Wednesday, December 25, 2013

Because It's Time

Yesterday, I mentioned that I was reading The Sound of Paper (SoP for short) by Julia Cameron (who most people know from her book The Artist's Way), and that I had started doing morning pages.  A little haphazardly, but they've been happening...don't judge, man...

So I've been doing these morning pages (only three times) and I had this great epiphany...crazy...

  I used to write a lot... that was my creative release, but I let it fall by the wayside a little after I discovered art journaling.  So all of my 'breakthrough' type things have happened while I was working on a journal page.  And so then I start a little bit of writing, and three days later...KABLAMO...mental breakthrough.  What the heck?  Oh, every creative thing in the world, this is why I will do you all at some point...and a lot of you, more than once...but I digress...

So, my epiphany...it was about Leonard, who I've written about/done pages about many times, and that whole situation...it's sort of a conversation with him/myself.  For anyone who doesn't know, Leonard was a very dear friend of mine who committed suicide.  

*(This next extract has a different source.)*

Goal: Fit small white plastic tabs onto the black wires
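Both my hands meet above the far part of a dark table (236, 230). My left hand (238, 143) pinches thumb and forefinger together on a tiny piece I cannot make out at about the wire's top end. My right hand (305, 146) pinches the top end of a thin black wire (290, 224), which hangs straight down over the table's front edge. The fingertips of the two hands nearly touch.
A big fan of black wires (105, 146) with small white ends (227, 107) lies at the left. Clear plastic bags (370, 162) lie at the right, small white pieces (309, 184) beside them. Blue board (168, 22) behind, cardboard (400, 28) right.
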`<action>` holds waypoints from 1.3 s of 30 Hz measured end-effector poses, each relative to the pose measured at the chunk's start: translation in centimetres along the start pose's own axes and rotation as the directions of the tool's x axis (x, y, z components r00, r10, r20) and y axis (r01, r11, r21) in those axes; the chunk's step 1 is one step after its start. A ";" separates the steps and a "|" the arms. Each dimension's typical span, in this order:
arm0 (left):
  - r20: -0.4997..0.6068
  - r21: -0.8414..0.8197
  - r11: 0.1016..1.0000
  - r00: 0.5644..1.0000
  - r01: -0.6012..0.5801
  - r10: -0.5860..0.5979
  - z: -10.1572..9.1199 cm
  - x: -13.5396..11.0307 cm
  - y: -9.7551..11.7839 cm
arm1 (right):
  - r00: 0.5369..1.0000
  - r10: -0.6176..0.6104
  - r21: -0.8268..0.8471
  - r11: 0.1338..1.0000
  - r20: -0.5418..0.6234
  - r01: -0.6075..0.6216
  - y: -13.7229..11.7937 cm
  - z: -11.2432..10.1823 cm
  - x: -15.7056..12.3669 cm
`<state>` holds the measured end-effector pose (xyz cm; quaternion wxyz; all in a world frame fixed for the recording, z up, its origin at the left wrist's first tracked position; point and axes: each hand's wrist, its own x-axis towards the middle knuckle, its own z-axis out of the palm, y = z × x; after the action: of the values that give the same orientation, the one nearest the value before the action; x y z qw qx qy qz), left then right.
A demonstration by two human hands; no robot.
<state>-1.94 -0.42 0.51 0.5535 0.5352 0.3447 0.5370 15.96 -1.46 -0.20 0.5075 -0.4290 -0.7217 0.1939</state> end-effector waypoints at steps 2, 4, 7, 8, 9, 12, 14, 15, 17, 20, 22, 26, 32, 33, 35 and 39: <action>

I'm just going to type out what I wrote for the morning pages, word for word (with quotation marks, just so you know where it begins and ends)...it'll be easier for me that way...and you can see my stream of consciousness that way too...so here you go:



"It suddenly occurred to me that you are the defining moment in my life.  How, if anyone wanted to really know me, I could not avoid mentioning you.  How, if I had to describe myself, I'd be lying if I never said your name.  The person I am right now is impossible without you.

I'm stuck in the moment I found out about what you'd done.  I can't seem to move forward.  And I don't want to move forward, but I do at the same time.  I think if I let myself move on, then I'll have to accept that I'll never see you again, that you are lost forever.  And I don't want to believe that.  I don't know if I can accept that and be ok mentally afterward.  I don't know if I could live with that as my reality.

At the same time, I don't want to go all  Miss Havisham either, sitting at home alone in my wedding dress waiting for a man who isn't coming back.  I don't want to shed tears for the rest of my life, not on a hopeless cause.  I don't want my life defined by you not being here.  I don't want my life defined by your death.  Especially since your life was not defined by your death.

Your life was defined by your living.  You were good and funny and kind; you were so many beautiful things.  Bad things too...and that's as it should be.  You were just a man...a good man...but only a man.  So all your bad decisions were just bumps on the road.  It's the good you did, the sweet and wonderful ways you had about you...those are what defined your life.

And I think that's what I deserve as well.  I deserve for my life to be defined by the things I've done and not done, by things I will do or won't.

So I think it's time.  It's time for me to really accept that you're not coming back.  It's time to let myself believe the truth, no matter how painful: that you are gone.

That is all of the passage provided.